Recently acquired an HP Pavilion DV6 laptop from a friend of my girlfriend's to fix. Usual problems..."It's really slow", "It turns off automatically when I browse the internet", "It gets really hot and the bottom is a bit melted", "Oh and there is no anti-virus." So after surveying the OS only to discover U-Kash, HP bloatware, rootkits, loaders, adware, malware and more ad-pop ups...I decided I'd deal with over-heating first. CoreTemp reporting it was operating at between 98 and 105 degrees was also a factor in my decision...More so U-Kash though. I began the annoying and time consuming task of stripping it down. Please note, the laptop has a 2.5GHz duel core i3 processor with HT. Because it is an HP BIOS I can't turn HT off and the multiplier seems to want to make the CPU hit 2.8ish GHz when something is happening. Didn't know Intel had implemented a turbo mode system.

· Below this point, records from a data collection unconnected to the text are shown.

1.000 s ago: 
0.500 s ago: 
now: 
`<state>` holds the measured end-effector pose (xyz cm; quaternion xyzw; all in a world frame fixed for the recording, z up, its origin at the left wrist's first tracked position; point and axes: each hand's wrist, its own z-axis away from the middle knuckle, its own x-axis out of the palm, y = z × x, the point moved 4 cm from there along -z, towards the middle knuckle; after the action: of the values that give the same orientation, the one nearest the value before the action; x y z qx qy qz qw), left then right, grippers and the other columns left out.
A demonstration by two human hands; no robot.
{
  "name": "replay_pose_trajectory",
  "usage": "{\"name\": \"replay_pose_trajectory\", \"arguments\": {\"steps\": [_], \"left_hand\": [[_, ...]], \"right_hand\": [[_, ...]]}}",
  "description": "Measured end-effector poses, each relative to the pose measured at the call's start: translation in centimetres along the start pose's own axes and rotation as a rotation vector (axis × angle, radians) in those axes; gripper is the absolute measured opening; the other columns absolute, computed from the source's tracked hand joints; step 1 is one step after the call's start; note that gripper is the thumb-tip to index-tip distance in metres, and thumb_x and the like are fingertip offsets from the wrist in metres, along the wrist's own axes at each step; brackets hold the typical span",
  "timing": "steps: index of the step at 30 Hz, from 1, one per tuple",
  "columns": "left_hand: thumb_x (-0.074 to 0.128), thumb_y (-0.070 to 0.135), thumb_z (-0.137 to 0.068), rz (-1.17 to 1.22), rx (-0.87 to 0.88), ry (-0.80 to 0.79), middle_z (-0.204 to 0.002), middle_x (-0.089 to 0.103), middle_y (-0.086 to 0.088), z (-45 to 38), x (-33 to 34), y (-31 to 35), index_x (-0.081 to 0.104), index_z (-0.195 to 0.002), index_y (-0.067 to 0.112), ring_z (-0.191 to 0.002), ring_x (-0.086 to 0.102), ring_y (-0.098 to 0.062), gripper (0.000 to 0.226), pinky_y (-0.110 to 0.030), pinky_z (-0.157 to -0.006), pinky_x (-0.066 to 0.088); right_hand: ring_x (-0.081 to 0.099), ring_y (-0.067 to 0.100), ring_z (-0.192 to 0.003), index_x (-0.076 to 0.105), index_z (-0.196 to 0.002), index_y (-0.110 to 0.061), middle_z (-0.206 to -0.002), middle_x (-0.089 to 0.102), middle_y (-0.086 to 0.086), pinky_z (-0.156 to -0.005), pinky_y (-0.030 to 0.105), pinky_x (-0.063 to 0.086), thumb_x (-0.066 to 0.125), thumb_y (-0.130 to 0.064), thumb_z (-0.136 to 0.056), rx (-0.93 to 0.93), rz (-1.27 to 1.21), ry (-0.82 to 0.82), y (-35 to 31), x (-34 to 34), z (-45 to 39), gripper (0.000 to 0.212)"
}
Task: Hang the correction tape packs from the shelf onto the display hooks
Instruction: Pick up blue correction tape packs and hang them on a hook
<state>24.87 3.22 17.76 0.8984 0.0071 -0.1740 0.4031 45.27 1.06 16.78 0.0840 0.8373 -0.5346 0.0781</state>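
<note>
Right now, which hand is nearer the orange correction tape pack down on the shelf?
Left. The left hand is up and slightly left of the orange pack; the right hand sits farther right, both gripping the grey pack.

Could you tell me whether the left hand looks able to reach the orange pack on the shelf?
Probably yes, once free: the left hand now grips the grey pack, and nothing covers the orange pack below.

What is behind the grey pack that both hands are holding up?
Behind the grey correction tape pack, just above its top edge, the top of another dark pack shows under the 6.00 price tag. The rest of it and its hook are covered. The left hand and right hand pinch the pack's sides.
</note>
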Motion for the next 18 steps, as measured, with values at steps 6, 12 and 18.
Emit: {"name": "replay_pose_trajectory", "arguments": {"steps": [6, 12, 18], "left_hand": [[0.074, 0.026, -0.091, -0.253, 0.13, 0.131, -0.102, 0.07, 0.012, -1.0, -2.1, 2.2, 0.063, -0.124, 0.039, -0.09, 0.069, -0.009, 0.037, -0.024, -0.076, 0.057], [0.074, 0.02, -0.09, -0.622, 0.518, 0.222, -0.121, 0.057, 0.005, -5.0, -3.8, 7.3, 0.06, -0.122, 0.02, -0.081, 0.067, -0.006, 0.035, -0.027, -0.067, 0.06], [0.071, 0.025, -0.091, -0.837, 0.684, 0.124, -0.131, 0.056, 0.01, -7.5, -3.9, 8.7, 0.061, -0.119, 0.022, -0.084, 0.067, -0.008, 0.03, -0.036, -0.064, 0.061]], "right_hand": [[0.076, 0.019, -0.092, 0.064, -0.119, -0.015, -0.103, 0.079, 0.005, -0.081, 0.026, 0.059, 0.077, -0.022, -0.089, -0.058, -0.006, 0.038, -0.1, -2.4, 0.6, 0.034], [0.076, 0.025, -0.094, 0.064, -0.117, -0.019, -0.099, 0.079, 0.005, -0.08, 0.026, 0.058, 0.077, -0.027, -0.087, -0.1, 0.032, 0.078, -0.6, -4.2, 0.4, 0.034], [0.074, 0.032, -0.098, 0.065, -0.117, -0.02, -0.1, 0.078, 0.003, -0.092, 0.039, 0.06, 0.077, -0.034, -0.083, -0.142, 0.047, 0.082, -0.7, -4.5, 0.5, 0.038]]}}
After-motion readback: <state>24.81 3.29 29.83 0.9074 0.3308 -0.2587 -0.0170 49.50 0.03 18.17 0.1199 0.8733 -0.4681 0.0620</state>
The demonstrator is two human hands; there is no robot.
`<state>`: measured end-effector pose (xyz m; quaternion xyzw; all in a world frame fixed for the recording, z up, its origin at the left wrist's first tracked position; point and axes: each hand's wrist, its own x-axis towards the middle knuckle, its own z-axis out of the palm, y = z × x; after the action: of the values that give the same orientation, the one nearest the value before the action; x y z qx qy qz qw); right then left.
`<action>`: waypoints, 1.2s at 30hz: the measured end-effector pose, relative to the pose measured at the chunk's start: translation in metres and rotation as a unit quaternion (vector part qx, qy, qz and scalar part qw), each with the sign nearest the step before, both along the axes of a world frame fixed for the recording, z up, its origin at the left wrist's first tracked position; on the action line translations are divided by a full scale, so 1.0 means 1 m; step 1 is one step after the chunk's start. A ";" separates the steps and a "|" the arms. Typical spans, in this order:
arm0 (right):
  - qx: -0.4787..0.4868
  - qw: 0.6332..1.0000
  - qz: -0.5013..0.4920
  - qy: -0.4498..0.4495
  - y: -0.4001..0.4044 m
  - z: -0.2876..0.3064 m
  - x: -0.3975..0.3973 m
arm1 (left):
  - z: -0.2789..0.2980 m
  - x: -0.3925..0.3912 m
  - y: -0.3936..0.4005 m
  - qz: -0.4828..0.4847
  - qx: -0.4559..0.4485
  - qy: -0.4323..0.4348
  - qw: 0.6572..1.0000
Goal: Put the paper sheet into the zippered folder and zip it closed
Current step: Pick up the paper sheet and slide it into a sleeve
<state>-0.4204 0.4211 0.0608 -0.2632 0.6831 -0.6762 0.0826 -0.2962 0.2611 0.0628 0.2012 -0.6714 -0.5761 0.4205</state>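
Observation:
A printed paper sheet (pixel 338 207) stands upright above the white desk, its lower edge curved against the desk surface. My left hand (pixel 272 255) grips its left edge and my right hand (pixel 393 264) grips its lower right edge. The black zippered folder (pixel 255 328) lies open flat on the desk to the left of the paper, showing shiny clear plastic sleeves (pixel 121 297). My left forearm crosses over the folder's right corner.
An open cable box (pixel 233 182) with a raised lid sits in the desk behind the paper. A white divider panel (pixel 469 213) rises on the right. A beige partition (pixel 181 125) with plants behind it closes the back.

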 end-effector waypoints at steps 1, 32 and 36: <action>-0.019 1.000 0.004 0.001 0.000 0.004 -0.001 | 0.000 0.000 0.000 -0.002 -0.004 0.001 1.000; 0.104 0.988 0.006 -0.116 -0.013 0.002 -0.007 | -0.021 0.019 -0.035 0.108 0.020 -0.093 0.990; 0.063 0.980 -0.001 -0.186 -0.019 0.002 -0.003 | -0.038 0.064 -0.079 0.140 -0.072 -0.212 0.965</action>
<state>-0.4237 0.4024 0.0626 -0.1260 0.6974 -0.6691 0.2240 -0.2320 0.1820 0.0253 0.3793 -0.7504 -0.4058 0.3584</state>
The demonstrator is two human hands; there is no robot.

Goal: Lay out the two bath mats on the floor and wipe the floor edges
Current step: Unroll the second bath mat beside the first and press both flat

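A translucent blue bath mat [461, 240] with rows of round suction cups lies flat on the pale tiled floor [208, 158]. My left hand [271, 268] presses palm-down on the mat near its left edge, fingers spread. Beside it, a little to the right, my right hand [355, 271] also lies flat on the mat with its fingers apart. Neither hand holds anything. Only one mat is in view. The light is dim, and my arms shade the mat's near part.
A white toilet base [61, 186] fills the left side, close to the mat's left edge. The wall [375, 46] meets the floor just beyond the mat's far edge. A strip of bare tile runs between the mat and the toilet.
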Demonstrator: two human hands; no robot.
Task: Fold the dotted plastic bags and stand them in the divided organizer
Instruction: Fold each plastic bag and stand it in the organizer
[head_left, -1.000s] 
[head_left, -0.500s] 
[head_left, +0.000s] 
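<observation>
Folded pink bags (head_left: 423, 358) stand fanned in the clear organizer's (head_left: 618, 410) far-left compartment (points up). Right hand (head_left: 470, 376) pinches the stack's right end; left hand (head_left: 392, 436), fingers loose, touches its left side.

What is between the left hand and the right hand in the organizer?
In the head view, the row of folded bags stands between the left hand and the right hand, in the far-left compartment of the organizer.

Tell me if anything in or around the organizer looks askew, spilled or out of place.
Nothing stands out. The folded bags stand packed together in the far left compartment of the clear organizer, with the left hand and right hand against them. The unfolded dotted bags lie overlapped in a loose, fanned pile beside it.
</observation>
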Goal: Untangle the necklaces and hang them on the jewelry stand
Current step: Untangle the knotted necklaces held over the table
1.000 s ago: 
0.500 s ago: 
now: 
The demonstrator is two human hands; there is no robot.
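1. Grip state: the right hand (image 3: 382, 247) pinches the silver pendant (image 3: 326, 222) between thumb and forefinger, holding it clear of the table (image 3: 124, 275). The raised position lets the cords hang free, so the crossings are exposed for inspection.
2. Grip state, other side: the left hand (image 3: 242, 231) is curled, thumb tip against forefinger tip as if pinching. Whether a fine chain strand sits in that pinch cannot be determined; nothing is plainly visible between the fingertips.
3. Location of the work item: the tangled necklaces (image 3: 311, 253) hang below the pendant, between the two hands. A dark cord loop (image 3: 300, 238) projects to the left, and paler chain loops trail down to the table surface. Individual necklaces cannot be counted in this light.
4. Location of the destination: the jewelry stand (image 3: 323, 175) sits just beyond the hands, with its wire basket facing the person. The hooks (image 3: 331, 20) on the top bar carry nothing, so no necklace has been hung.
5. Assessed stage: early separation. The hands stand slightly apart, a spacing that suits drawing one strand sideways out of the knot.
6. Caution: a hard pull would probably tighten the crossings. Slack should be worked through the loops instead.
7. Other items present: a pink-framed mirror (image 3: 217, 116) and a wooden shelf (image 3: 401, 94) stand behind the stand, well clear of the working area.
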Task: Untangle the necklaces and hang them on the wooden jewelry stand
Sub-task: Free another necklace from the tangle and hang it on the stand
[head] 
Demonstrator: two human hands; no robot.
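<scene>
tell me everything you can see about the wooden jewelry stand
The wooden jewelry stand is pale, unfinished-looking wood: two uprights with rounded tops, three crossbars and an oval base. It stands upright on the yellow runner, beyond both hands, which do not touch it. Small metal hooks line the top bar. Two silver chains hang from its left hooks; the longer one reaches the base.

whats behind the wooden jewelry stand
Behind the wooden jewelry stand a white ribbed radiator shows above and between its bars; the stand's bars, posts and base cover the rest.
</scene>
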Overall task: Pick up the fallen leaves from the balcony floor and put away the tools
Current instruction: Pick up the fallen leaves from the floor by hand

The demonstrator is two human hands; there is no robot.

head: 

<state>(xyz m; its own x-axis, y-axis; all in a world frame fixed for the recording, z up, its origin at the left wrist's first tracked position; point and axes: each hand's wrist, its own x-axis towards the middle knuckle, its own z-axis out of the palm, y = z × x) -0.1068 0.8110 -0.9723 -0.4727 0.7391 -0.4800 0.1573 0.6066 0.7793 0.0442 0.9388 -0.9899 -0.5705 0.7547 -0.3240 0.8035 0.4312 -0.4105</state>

Usual suspects as per the internet suggested...Poor HP design (one of their worst apparently) and typical chick computer...Thermal paste had separated, fan assembly was caked with cat hair and frilly bed linen. I removed the thermal paste with IPA and lint free cloth followed by another lint free cloth to confirm there was nothing hiding. I used Noctua's NT-H1 premium thermal compound, which is the same as what I have on my Phenom II X6 Hex CPU and NH D-14 heatsink. Was this a wrong move? I used the dot method, which is placing a small dot of paste in the middle of the CPU and placing the heatsink on top.
Instead of idling at 98 degrees, it idles at 55 to 65 degrees and when anything happens it hits 85 and comes back down to 75 once the fan ups it's game. Are these processors supposed to run hot or have I done wrong?
EDIT: After cleaning all the crap out, the CPU idles at 0% to 5% (fluctuates) which is normal...So it's not laboring, it's actually idle at 55 to 65 degrees on a flat, wooden table.
TL;DR: Replace thermal compound on CPU/GPU with Noctua's NT-H1 compound and still have an over-heating issue after mega-clean of heat-sink, fan, CPU and GPU.